— PROBLEM DESCRIPTION —
Write out again, exactly, the lines of the listing below from the first one through the one that contains "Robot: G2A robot", and no other lines.

— RECORDS —
-- Opening Marker --

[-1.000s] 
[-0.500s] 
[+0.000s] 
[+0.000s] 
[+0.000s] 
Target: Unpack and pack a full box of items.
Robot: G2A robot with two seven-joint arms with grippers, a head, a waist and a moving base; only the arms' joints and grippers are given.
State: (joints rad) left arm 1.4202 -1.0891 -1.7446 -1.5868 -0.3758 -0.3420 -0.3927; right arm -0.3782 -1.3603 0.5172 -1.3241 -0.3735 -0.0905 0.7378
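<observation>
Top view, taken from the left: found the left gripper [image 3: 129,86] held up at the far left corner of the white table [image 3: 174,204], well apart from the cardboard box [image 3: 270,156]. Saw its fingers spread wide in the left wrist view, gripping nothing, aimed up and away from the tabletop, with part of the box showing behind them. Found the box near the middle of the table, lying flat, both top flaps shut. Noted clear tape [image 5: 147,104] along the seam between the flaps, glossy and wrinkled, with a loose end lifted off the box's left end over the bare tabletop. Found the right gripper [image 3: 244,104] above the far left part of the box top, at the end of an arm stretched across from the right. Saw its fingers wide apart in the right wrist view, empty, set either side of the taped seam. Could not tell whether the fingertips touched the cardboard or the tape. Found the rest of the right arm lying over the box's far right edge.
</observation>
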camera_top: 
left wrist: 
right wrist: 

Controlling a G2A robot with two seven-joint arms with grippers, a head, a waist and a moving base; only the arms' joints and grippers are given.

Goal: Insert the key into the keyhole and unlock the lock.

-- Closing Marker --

— ANSWER AREA —
[-1.000s] 
[-0.500s] 
[+0.000s] 
[+0.000s] 
[+0.000s] 
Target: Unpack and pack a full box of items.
Robot: G2A robot with two seven-joint arms with grippers, a head, a waist and a moving base; only the arms' joints and grippers are given.

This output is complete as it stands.